START Data provided

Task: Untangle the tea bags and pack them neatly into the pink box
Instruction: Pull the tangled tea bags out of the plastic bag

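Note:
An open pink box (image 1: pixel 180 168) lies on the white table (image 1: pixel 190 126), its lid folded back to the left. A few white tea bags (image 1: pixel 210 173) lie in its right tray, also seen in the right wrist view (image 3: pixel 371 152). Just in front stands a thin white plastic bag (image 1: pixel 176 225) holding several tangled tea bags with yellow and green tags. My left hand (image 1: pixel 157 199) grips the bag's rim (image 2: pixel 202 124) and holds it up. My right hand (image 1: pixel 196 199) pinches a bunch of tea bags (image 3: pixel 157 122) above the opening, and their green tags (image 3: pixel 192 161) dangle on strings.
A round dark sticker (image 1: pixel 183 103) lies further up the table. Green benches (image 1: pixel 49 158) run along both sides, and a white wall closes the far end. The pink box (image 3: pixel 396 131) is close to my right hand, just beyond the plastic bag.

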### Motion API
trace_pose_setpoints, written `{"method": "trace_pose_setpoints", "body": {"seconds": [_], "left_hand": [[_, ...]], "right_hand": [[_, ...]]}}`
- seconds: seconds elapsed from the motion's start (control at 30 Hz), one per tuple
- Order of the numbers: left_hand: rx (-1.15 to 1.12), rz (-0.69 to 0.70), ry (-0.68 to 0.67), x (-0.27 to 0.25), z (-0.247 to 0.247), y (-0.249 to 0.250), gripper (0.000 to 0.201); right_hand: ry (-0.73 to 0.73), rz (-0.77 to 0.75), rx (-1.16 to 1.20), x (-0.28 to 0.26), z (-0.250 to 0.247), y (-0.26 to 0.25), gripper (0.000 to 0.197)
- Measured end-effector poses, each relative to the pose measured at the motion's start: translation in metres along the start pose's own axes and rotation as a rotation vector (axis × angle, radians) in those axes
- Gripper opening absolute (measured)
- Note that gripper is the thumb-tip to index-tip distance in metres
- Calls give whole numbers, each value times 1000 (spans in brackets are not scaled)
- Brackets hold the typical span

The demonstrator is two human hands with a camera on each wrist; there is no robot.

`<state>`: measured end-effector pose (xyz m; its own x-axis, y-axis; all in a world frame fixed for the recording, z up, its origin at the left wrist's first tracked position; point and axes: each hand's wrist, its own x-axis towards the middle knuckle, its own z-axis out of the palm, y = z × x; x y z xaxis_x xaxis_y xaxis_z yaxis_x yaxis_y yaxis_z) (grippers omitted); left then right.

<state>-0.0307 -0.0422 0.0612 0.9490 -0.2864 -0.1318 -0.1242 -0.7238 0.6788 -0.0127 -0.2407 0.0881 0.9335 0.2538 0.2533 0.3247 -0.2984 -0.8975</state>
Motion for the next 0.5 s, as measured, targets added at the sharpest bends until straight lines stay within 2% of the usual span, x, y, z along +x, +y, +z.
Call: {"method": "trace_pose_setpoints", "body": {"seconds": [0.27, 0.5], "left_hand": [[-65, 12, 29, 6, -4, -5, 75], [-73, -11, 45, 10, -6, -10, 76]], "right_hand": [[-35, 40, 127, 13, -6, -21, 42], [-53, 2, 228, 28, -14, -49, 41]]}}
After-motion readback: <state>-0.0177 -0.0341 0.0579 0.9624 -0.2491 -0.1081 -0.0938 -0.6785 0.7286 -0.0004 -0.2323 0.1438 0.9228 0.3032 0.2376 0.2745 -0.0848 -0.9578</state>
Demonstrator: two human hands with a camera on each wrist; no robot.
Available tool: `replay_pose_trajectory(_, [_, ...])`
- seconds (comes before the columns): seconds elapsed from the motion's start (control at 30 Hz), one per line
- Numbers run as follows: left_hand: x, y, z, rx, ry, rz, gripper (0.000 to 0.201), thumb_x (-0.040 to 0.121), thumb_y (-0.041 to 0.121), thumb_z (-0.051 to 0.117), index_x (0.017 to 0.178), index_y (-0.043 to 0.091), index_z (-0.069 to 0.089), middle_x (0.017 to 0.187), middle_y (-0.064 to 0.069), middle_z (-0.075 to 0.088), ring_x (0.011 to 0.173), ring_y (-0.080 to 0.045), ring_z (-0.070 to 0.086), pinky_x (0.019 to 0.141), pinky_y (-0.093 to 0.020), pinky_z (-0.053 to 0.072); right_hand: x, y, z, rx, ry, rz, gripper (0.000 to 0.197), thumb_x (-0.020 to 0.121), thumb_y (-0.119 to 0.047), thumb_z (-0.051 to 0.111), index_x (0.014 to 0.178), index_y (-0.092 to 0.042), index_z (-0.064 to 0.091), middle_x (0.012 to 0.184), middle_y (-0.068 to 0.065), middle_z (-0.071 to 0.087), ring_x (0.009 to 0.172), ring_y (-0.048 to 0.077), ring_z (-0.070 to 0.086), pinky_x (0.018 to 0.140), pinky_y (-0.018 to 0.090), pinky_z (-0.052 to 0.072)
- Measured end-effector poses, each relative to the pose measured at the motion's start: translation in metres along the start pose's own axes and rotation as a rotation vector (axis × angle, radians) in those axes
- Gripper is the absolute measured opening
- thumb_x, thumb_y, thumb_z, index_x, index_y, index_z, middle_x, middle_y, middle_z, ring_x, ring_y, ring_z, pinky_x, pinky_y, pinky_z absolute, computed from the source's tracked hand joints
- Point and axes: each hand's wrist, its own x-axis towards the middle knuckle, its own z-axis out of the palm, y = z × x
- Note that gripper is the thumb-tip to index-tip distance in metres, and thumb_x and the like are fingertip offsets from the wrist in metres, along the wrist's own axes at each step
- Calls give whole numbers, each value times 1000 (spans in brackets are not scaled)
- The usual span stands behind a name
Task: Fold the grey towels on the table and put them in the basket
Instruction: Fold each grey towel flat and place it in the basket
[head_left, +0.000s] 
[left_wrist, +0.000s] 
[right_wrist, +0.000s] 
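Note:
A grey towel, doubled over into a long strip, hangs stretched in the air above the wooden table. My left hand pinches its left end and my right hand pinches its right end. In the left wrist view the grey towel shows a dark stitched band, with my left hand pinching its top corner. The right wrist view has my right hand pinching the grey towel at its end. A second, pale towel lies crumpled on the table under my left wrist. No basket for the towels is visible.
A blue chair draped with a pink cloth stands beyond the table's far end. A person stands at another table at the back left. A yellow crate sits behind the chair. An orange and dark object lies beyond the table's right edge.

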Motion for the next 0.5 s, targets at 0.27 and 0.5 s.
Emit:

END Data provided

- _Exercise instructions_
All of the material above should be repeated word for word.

- _The completed task_
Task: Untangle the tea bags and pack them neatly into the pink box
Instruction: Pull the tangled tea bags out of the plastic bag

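Note:
An open pink box (image 1: pixel 180 168) lies on the white table (image 1: pixel 190 126), its lid folded back to the left. A few white tea bags (image 1: pixel 210 173) lie in its right tray, also seen in the right wrist view (image 3: pixel 371 152). Just in front stands a thin white plastic bag (image 1: pixel 176 225) holding several tangled tea bags with yellow and green tags. My left hand (image 1: pixel 157 199) grips the bag's rim (image 2: pixel 202 124) and holds it up. My right hand (image 1: pixel 196 199) pinches a bunch of tea bags (image 3: pixel 157 122) above the opening, and their green tags (image 3: pixel 192 161) dangle on strings.
A round dark sticker (image 1: pixel 183 103) lies further up the table. Green benches (image 1: pixel 49 158) run along both sides, and a white wall closes the far end. The pink box (image 3: pixel 396 131) is close to my right hand, just beyond the plastic bag.
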
### Motion API
trace_pose_setpoints, written `{"method": "trace_pose_setpoints", "body": {"seconds": [_], "left_hand": [[_, ...]], "right_hand": [[_, ...]]}}`
- seconds: seconds elapsed from the motion's start (control at 30 Hz), one per tuple
- Order of the numbers: left_hand: rx (-1.15 to 1.12), rz (-0.69 to 0.70), ry (-0.68 to 0.67), x (-0.27 to 0.25), z (-0.247 to 0.247), y (-0.249 to 0.250), gripper (0.000 to 0.201); right_hand: ry (-0.73 to 0.73), rz (-0.77 to 0.75), rx (-1.16 to 1.20), x (-0.28 to 0.26), z (-0.250 to 0.247), y (-0.26 to 0.25), gripper (0.000 to 0.197)
- Measured end-effector poses, each relative to the pose measured at the motion's start: translation in metres along the start pose's own axes and rotation as a rotation vector (axis × angle, radians) in those axes
- Gripper opening absolute (measured)
- Note that gripper is the thumb-tip to index-tip distance in metres
- Calls give whole numbers, each value times 1000 (spans in brackets are not scaled)
- Brackets hold the typical span

The demonstrator is two human hands with a camera on each wrist; there is no robot.

`<state>`: measured end-effector pose (xyz m; its own x-axis, y-axis; all in a world frame fixed for the recording, z up, its origin at the left wrist's first tracked position; point and axes: each hand's wrist, its own x-axis towards the middle knuckle, its own z-axis out of the palm, y = z × x; x y z xaxis_x xaxis_y xaxis_z yaxis_x yaxis_y yaxis_z) (grippers omitted); left then right.

<state>-0.0307 -0.0422 0.0612 0.9490 -0.2864 -0.1318 -0.1242 -0.7238 0.6788 -0.0127 -0.2407 0.0881 0.9335 0.2538 0.2533 0.3247 -0.2984 -0.8975</state>
Motion for the next 0.5 s, as measured, targets added at the sharpest bends until straight lines stay within 2% of the usual span, x, y, z along +x, +y, +z.
Call: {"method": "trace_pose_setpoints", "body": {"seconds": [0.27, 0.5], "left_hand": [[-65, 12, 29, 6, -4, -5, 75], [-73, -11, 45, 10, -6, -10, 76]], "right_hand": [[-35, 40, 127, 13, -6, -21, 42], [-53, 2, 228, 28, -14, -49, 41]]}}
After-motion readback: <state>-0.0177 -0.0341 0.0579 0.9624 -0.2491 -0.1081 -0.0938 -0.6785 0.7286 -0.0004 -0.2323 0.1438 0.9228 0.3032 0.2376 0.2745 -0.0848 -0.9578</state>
Demonstrator: two human hands with a camera on each wrist; no robot.
Available tool: `replay_pose_trajectory(_, [_, ...])`
- seconds (comes before the columns): seconds elapsed from the motion's start (control at 30 Hz), one per line
- Numbers run as follows: left_hand: x, y, z, rx, ry, rz, gripper (0.000 to 0.201), thumb_x (-0.040 to 0.121), thumb_y (-0.041 to 0.121), thumb_z (-0.051 to 0.117), index_x (0.017 to 0.178), index_y (-0.043 to 0.091), index_z (-0.069 to 0.089), middle_x (0.017 to 0.187), middle_y (-0.064 to 0.069), middle_z (-0.075 to 0.088), ring_x (0.011 to 0.173), ring_y (-0.080 to 0.045), ring_z (-0.070 to 0.086), pinky_x (0.019 to 0.141), pinky_y (-0.093 to 0.020), pinky_z (-0.053 to 0.072); right_hand: x, y, z, rx, ry, rz, gripper (0.000 to 0.197), thumb_x (-0.020 to 0.121), thumb_y (-0.119 to 0.047), thumb_z (-0.051 to 0.111), index_x (0.014 to 0.178), index_y (-0.092 to 0.042), index_z (-0.064 to 0.091), middle_x (0.012 to 0.184), middle_y (-0.068 to 0.065), middle_z (-0.071 to 0.087), ring_x (0.009 to 0.172), ring_y (-0.048 to 0.077), ring_z (-0.070 to 0.086), pinky_x (0.018 to 0.140), pinky_y (-0.018 to 0.090), pinky_z (-0.052 to 0.072)
- Measured end-effector poses, each relative to the pose measured at the motion's start: translation in metres along the start pose's own axes and rotation as a rotation vector (axis × angle, radians) in those axes
- Gripper is the absolute measured opening
- thumb_x, thumb_y, thumb_z, index_x, index_y, index_z, middle_x, middle_y, middle_z, ring_x, ring_y, ring_z, pinky_x, pinky_y, pinky_z absolute, computed from the source's tracked hand joints
- Point and axes: each hand's wrist, its own x-axis towards the middle knuckle, its own z-axis out of the palm, y = z × x
- Note that gripper is the thumb-tip to index-tip distance in metres, and thumb_x and the like are fingertip offsets from the wrist in metres, along the wrist's own axes at each step
- Calls give whole numbers, each value times 1000 (spans in brackets are not scaled)
- The usual span stands behind a name
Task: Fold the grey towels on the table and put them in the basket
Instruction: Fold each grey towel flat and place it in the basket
[head_left, +0.000s] 
[left_wrist, +0.000s] 
[right_wrist, +0.000s] 
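Note:
A grey towel, doubled over into a long strip, hangs stretched in the air above the wooden table. My left hand pinches its left end and my right hand pinches its right end. In the left wrist view the grey towel shows a dark stitched band, with my left hand pinching its top corner. The right wrist view has my right hand pinching the grey towel at its end. A second, pale towel lies crumpled on the table under my left wrist. No basket for the towels is visible.
A blue chair draped with a pink cloth stands beyond the table's far end. A person stands at another table at the back left. A yellow crate sits behind the chair. An orange and dark object lies beyond the table's right edge.
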
Motion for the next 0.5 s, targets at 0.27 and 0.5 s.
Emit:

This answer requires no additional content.